Exercise goal: Because the lines must stay identical, write out the data without changing anything.

Provided data:
===
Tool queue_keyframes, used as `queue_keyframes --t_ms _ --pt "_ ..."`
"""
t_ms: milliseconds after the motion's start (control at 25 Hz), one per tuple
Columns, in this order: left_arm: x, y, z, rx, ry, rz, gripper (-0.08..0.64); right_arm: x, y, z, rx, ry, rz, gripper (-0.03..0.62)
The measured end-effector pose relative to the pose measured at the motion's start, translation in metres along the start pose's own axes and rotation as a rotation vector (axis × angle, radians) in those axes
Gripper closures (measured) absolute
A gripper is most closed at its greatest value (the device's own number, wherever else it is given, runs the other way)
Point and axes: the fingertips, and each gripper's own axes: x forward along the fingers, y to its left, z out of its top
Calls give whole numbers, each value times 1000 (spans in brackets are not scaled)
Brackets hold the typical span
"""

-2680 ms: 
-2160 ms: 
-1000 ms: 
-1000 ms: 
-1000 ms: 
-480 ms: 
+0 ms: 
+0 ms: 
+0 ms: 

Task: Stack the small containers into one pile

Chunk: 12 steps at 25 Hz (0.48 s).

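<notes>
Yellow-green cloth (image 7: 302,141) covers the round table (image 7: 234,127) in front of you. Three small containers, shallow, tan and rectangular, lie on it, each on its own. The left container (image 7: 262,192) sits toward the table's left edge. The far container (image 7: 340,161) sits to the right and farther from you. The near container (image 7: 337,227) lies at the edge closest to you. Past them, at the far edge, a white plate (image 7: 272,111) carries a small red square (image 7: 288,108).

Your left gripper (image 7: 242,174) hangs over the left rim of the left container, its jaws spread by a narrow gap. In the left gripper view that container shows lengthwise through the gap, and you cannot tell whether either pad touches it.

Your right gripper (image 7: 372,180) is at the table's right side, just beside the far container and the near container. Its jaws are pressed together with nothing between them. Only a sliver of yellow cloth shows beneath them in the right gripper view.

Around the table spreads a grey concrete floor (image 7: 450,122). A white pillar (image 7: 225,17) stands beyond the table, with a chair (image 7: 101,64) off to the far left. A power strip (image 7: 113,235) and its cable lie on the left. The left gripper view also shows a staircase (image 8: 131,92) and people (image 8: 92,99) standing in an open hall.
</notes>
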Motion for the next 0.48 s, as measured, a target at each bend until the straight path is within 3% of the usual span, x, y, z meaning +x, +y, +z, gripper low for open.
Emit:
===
Task result:
Tool queue_keyframes, used as `queue_keyframes --t_ms _ --pt "_ ..."`
"""
t_ms: milliseconds after the motion's start (control at 25 Hz), one per tuple
Columns, in this order: left_arm: x, y, z, rx, ry, rz, gripper (-0.08..0.64); right_arm: x, y, z, rx, ry, rz, gripper (-0.03..0.62)
The measured end-effector pose relative to the pose measured at the motion's start, translation in metres along the start pose's own axes and rotation as a rotation vector (axis × angle, radians) in those axes
Gripper closures (measured) absolute
A gripper is most closed at its greatest value (the device's own number, wherever else it is given, runs the other way)
Point and axes: the fingertips, and each gripper's own axes: x forward along the fingers, y to its left, z out of its top
Calls give whole numbers, each value times 1000 (spans in brackets are not scaled)
Brackets hold the typical span
"""

-2680 ms: 
-2160 ms: 
-1000 ms: 
-1000 ms: 
-1000 ms: 
-480 ms: 
+0 ms: 
+0 ms: 
+0 ms: 

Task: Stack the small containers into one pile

Chunk: 12 steps at 25 Hz (0.48 s).

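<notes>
Yellow-green cloth (image 7: 302,141) covers the round table (image 7: 234,127) in front of you. Three small containers, shallow, tan and rectangular, lie on it, each on its own. The left container (image 7: 262,192) sits toward the table's left edge. The far container (image 7: 340,161) sits to the right and farther from you. The near container (image 7: 337,227) lies at the edge closest to you. Past them, at the far edge, a white plate (image 7: 272,111) carries a small red square (image 7: 288,108).

Your left gripper (image 7: 242,174) hangs over the left rim of the left container, its jaws spread by a narrow gap. In the left gripper view that container shows lengthwise through the gap, and you cannot tell whether either pad touches it.

Your right gripper (image 7: 372,180) is at the table's right side, just beside the far container and the near container. Its jaws are pressed together with nothing between them. Only a sliver of yellow cloth shows beneath them in the right gripper view.

Around the table spreads a grey concrete floor (image 7: 450,122). A white pillar (image 7: 225,17) stands beyond the table, with a chair (image 7: 101,64) off to the far left. A power strip (image 7: 113,235) and its cable lie on the left. The left gripper view also shows a staircase (image 8: 131,92) and people (image 8: 92,99) standing in an open hall.
</notes>
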Motion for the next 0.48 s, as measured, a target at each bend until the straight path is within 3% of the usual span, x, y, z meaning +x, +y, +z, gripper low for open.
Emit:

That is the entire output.